Your assignment ::
You are asked to filter the data below and copy every line holding "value".

(Source records)
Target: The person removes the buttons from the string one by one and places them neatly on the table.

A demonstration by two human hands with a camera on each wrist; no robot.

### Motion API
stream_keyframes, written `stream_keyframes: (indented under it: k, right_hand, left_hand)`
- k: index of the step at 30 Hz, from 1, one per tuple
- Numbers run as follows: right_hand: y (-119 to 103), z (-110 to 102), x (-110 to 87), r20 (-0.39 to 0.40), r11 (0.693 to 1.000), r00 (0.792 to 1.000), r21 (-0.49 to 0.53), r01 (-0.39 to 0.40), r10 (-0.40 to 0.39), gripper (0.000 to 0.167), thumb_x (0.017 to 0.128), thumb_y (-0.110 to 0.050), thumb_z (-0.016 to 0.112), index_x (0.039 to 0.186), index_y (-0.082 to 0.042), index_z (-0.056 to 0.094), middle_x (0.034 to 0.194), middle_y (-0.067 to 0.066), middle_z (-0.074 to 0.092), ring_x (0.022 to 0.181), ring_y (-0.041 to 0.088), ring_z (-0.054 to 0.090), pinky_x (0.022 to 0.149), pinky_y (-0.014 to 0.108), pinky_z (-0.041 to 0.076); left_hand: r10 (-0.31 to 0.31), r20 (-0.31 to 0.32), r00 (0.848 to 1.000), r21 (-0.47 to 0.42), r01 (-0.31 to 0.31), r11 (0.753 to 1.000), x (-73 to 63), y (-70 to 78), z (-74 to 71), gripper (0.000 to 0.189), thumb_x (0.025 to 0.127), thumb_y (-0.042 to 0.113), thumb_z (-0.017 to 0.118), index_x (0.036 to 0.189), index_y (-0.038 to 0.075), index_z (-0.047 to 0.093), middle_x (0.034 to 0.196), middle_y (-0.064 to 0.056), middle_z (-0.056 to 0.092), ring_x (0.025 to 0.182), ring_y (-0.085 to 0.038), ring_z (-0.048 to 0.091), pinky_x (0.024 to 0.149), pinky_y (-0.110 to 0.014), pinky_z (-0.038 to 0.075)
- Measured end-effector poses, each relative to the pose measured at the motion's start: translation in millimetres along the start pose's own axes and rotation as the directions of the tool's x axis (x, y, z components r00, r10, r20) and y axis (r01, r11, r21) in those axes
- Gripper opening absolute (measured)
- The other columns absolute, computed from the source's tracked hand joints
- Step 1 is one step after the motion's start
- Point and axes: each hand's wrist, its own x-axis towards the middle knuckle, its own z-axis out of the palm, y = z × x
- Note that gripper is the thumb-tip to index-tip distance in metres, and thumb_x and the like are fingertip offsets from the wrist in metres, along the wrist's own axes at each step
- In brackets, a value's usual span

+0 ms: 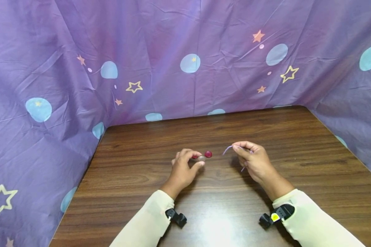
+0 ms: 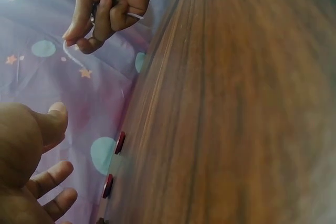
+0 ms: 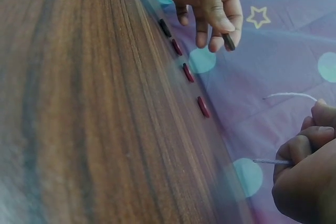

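Observation:
My left hand (image 1: 182, 168) pinches a grey-brown button (image 1: 201, 158) between thumb and finger, just above the table. The right wrist view shows this button as a dark disc seen edge-on. A red button (image 1: 208, 154) lies flat just beyond it, and another red button (image 1: 194, 156) is partly covered by my left fingers. Off to the right, my right hand (image 1: 256, 161) grips a thin lavender string (image 1: 227, 149). One string end arches out from the fingertips, and another end (image 3: 270, 161) pokes out lower down. Something dark (image 2: 94, 11) shows between the right fingers, too hidden to identify.
Seen edge-on in the right wrist view, several discs lie in a row, a dark one (image 3: 165, 28) among red ones. The brown wood-grain table (image 1: 136, 206) extends around both hands. A purple patterned curtain (image 1: 160, 68) borders its back and sides.

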Motion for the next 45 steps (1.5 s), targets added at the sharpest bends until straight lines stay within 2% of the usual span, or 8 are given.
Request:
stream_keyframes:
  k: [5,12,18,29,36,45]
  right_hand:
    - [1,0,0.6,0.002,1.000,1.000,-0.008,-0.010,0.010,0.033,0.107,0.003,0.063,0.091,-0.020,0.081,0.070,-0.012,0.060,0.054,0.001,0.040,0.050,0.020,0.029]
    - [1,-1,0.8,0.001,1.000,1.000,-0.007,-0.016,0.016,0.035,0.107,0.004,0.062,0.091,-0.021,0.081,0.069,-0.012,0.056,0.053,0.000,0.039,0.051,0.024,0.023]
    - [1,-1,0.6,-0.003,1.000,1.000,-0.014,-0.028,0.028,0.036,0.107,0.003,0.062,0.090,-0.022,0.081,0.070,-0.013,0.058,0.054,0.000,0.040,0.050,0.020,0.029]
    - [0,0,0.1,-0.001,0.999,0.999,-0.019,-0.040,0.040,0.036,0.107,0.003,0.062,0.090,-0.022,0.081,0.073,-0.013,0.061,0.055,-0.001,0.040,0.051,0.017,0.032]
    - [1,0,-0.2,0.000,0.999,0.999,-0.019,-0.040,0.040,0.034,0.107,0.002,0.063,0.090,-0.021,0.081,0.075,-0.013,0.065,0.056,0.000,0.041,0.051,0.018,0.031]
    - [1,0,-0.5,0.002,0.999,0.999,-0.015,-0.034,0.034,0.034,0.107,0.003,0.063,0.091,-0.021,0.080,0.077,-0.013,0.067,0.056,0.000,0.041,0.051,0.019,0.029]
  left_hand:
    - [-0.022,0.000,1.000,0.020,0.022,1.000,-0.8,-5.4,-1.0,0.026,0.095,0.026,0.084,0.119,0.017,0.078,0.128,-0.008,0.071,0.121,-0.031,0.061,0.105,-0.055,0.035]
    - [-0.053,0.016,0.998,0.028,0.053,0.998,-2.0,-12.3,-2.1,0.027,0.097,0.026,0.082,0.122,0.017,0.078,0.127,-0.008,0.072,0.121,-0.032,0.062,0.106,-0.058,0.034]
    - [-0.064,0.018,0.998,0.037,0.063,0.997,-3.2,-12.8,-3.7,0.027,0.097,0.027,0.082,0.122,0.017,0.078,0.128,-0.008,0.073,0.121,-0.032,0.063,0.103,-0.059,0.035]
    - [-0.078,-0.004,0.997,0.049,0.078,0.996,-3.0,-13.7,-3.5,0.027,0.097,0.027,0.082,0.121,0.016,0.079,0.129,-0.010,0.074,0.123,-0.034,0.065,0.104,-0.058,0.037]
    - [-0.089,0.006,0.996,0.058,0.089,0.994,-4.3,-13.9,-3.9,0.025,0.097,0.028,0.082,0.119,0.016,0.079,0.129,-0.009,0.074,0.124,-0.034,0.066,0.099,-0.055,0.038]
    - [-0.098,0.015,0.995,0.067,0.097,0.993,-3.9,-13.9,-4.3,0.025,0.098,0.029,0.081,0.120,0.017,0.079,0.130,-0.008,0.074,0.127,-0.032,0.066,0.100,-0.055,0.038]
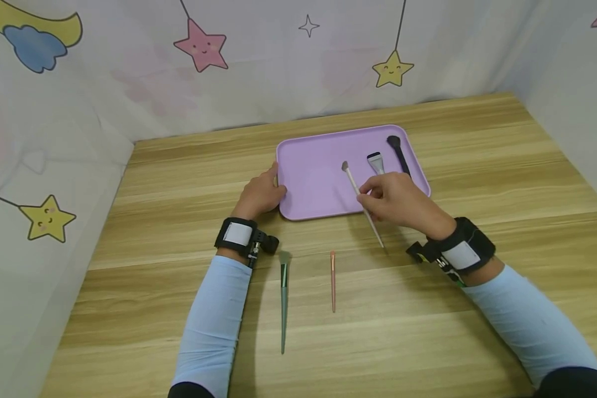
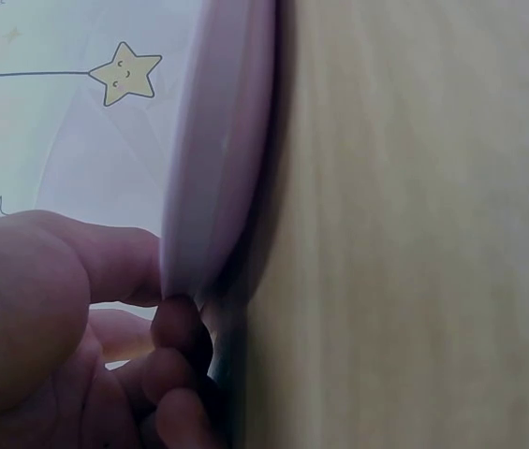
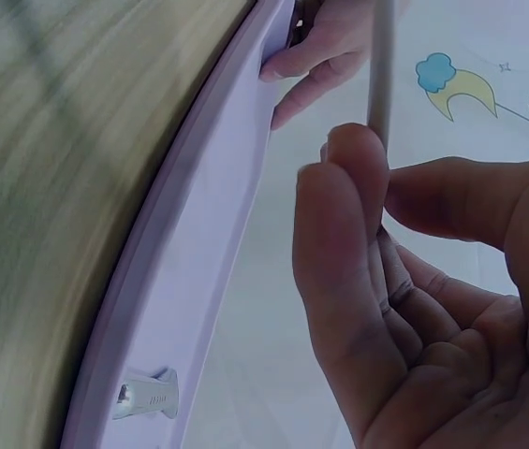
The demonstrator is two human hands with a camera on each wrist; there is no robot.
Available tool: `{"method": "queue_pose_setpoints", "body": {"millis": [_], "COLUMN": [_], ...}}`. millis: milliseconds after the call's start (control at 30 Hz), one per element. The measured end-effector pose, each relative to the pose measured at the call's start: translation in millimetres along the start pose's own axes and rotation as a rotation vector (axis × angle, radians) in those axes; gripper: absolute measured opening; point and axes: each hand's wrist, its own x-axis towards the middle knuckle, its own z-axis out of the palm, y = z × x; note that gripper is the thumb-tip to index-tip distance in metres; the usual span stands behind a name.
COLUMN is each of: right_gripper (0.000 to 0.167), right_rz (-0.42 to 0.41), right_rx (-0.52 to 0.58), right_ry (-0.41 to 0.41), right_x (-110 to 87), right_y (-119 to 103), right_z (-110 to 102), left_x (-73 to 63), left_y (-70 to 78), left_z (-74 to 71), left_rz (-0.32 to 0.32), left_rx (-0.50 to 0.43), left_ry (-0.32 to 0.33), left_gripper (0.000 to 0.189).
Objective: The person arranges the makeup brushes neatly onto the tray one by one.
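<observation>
My right hand (image 1: 395, 200) pinches a thin white-handled makeup brush (image 1: 370, 223) between thumb and fingertips. The brush slants over the tray's front edge, its brown bristles toward the back. At the left end of the lilac tray (image 1: 308, 171), my left hand (image 1: 260, 194) grips the rim, thumb on top and fingers underneath, as the left wrist view shows. On the tray's right side lie a black makeup brush (image 1: 399, 152) and a flat silver-ferruled brush (image 1: 376, 161), both partly hidden behind my right hand. The right wrist view shows the silver ferrule (image 3: 147, 397) inside the tray.
In front of the tray, a green makeup brush (image 1: 284, 304) lies on the wooden table (image 1: 179, 232). A shorter pink brush (image 1: 333, 282) lies to its right. A white curtain (image 1: 278, 83) printed with stars hangs behind and along the table's sides.
</observation>
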Motion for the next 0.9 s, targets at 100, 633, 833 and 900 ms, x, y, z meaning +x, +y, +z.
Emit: {"method": "queue_pose_setpoints", "body": {"millis": [100, 633, 833, 900], "right_gripper": [0.023, 0.024, 0.024, 0.024], "right_rz": [0.015, 0.030, 0.032, 0.037], "right_rx": [0.016, 0.012, 0.020, 0.024], "right_ry": [-0.011, -0.008, 0.001, 0.006], "right_x": [2.3, 9.8, 11.4, 12.0], "right_y": [0.7, 4.2, 6.2, 6.6], "right_z": [-1.1, -4.8, -3.3, -3.0], "left_x": [-0.7, -0.2, -0.3, -0.4], "left_y": [0.1, -0.1, -0.4, -0.5], "left_z": [0.0, 0.7, 0.3, 0.3], "left_rz": [0.005, -0.004, 0.004, 0.005], "left_rx": [-0.005, -0.002, 0.002, 0.002], "left_ry": [0.000, 0.006, 0.007, 0.004], "left_gripper": [0.071, 0.071, 0.071, 0.071]}}
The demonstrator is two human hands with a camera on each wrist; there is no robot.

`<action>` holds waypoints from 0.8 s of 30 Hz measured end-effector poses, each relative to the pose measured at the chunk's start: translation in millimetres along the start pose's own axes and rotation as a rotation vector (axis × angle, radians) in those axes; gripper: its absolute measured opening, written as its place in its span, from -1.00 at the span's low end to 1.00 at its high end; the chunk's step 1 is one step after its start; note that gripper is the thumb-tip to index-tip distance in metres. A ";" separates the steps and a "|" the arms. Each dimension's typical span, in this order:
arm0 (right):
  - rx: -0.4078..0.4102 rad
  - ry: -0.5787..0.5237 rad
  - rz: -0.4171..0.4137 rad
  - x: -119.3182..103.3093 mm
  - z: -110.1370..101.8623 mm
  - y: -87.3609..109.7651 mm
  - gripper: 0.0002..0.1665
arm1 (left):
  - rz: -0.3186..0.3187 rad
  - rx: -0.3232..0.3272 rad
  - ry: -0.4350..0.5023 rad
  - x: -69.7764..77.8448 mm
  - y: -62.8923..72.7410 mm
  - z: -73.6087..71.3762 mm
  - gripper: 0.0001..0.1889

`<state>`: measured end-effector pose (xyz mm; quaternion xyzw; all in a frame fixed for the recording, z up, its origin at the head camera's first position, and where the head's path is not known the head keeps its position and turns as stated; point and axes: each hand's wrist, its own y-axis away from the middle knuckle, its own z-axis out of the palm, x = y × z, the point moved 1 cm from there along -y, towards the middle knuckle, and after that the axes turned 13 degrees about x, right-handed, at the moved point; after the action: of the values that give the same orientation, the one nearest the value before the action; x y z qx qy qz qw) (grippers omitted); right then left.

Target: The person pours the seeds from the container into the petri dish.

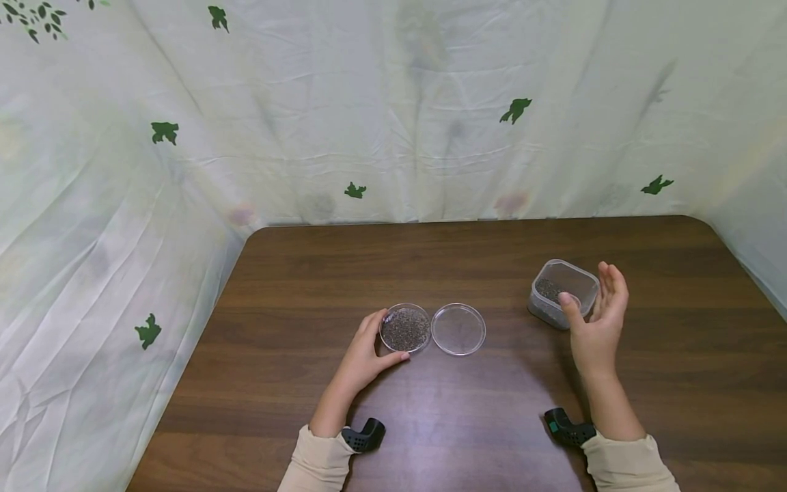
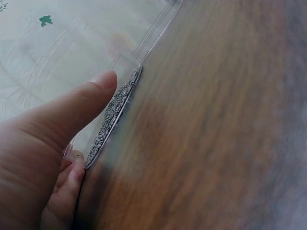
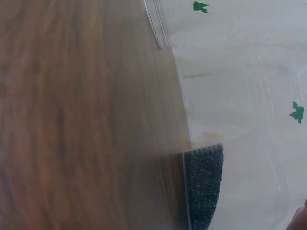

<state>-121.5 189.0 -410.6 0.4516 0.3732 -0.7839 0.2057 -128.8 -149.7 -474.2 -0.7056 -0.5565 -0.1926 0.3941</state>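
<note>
A round clear petri dish [image 1: 406, 329] filled with dark grey grains sits on the table. My left hand [image 1: 363, 359] holds it from the left, fingers along the far side and thumb at the near edge. In the left wrist view the thumb [image 2: 81, 103] lies against the clear wall, with the grains [image 2: 112, 117] heaped behind it. My right hand [image 1: 599, 328] is at the right side of a clear plastic tub [image 1: 547, 313], fingers extended upward and thumb overlapping its near rim. Dark grains [image 3: 204, 187] lie in the tub, piled toward its left side.
Right of the dish lies its clear round lid [image 1: 458, 329], close beside it. The brown wooden table [image 1: 344, 266] ends at the back against a pale curtain [image 1: 393, 102] with green leaf shapes. Black camera mounts [image 1: 568, 429] sit on both wrists.
</note>
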 end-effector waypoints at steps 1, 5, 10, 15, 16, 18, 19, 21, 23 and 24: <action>-0.003 -0.012 -0.003 -0.4 0.5 0.2 -0.16 | 0.000 0.000 0.000 -0.2 0.0 0.0 -0.10; -0.020 -0.046 -0.018 -1.6 2.4 0.8 -0.16 | -0.001 -0.003 -0.003 0.2 0.2 -0.3 -0.10; -0.057 -0.043 -0.026 -4.3 4.9 2.4 -0.17 | -0.004 -0.006 -0.008 0.8 0.2 -0.7 -0.10; -0.095 -0.067 -0.040 -4.1 6.7 4.2 -0.15 | -0.005 -0.004 -0.006 0.4 0.1 -0.6 -0.10; -0.102 -0.075 -0.042 -2.9 6.7 4.5 -0.14 | -0.004 -0.004 -0.005 0.3 0.1 -0.5 -0.10; -0.114 -0.086 -0.045 1.2 6.1 4.8 -0.13 | -0.003 -0.002 -0.002 0.0 0.2 -0.4 -0.10; -0.121 -0.091 -0.045 3.9 5.5 4.9 -0.12 | -0.002 -0.002 0.000 -0.1 0.3 -0.4 -0.10; -0.133 -0.099 -0.044 9.5 4.1 5.0 -0.09 | -0.001 0.000 0.001 -0.2 0.3 -0.4 -0.10; -0.145 -0.099 -0.045 14.5 3.0 5.3 -0.07 | 0.000 0.000 0.002 -0.2 0.3 -0.4 -0.10; -0.152 -0.096 -0.044 16.3 2.5 5.4 -0.06 | 0.001 0.000 0.002 -0.3 0.4 -0.4 -0.10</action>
<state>-127.6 183.8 -425.9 0.3884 0.4314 -0.7782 0.2397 -128.6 -150.2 -474.3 -0.7056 -0.5557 -0.1932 0.3950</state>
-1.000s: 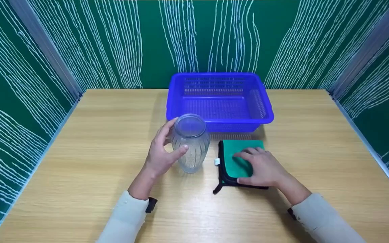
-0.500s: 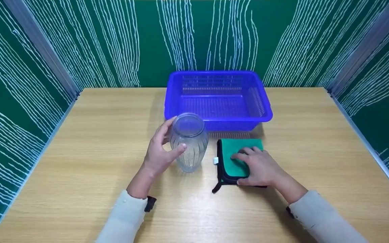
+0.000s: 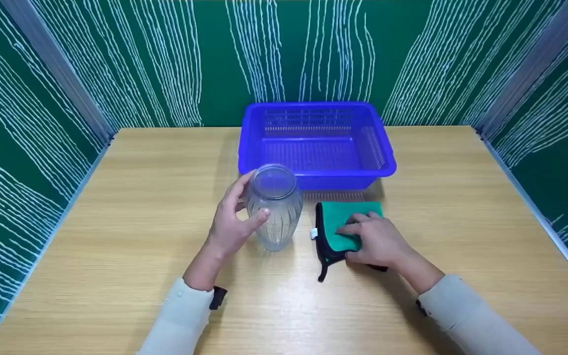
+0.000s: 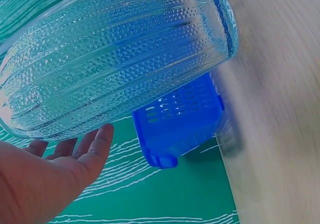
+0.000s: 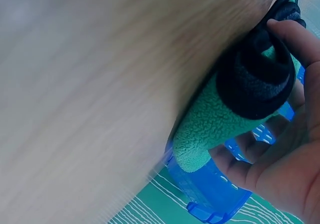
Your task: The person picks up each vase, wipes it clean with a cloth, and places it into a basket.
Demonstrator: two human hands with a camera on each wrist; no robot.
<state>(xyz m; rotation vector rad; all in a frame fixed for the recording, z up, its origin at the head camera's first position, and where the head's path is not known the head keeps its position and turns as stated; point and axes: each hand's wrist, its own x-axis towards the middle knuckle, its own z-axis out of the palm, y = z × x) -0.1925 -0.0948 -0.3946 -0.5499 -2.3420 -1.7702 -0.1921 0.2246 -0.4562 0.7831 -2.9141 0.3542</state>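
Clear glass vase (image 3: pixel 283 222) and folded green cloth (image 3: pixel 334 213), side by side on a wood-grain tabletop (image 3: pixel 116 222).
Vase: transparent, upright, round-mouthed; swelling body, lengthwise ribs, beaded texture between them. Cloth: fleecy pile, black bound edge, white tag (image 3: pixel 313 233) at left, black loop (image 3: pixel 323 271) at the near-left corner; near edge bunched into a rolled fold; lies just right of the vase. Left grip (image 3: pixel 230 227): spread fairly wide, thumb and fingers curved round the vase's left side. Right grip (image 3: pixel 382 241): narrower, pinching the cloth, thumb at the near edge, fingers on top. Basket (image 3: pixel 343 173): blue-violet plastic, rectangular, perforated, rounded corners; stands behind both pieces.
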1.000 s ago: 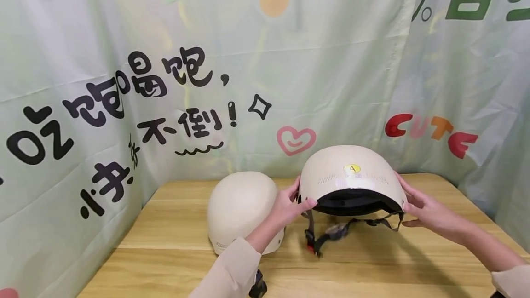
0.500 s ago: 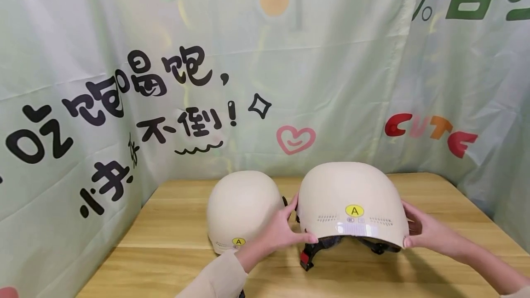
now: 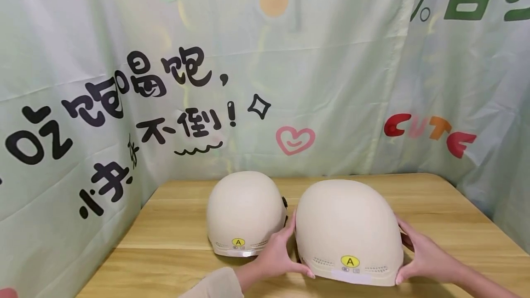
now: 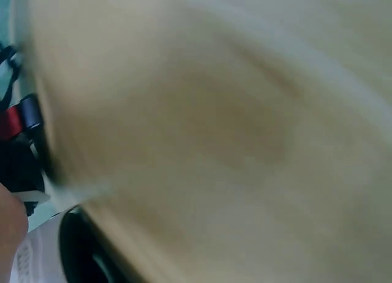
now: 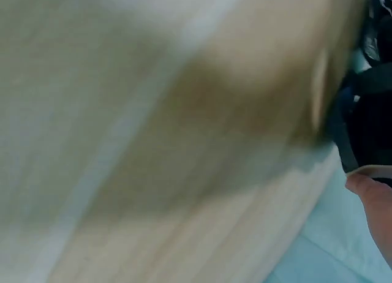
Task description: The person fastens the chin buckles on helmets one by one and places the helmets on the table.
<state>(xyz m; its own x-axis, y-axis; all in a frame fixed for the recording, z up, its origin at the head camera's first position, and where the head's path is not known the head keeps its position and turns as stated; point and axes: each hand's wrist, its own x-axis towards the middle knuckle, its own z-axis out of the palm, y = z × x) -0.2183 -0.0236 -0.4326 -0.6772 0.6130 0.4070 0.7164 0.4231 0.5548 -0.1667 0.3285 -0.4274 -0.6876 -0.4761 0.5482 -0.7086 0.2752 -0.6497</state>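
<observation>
My two hands hold a large cream helmet (image 3: 348, 224) by its sides at the right of the table in the head view. It bears a yellow "A" sticker low on the side facing me. My left hand (image 3: 279, 254) grips its left edge, thumb at the lower rim. On the opposite edge my right hand (image 3: 428, 259) grips, with its thumb (image 5: 367, 200) on the rim in the right wrist view. A smaller cream helmet (image 3: 244, 210) with the same sticker stands just left of my left hand. The held helmet's straps are hidden in the head view.
Both helmets are over a wooden table (image 3: 165, 229). Behind it hangs a pale green printed curtain (image 3: 339, 82). A black strap with a red buckle (image 4: 9, 124) shows at the left edge of the left wrist view.
The large helmet has come down toward the table and tilted, so its dark inside no longer shows and its top faces up. Both hands moved down with it. The smaller helmet stayed put.
</observation>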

Answer area ::
- In brackets, a value's usual span
`<state>`: measured end-effector pose (xyz mm; quaternion xyzw; all in a frame fixed for the recording, z up, its origin at the head camera's first position, and where the head's path is not known the head keeps its position and turns as stated; point and axes: each hand's wrist, its own y-axis away from the middle knuckle, its own z-axis out of the palm, x = y × z, the point moved 1 cm from there along -y, towards the middle knuckle, and after that the axes turned 13 degrees about x, right-handed, at the moved point; after the action: of the values that give the same orientation, the one nearest the value before the action; x y z qx qy qz qw) (grippers omitted); right then left.

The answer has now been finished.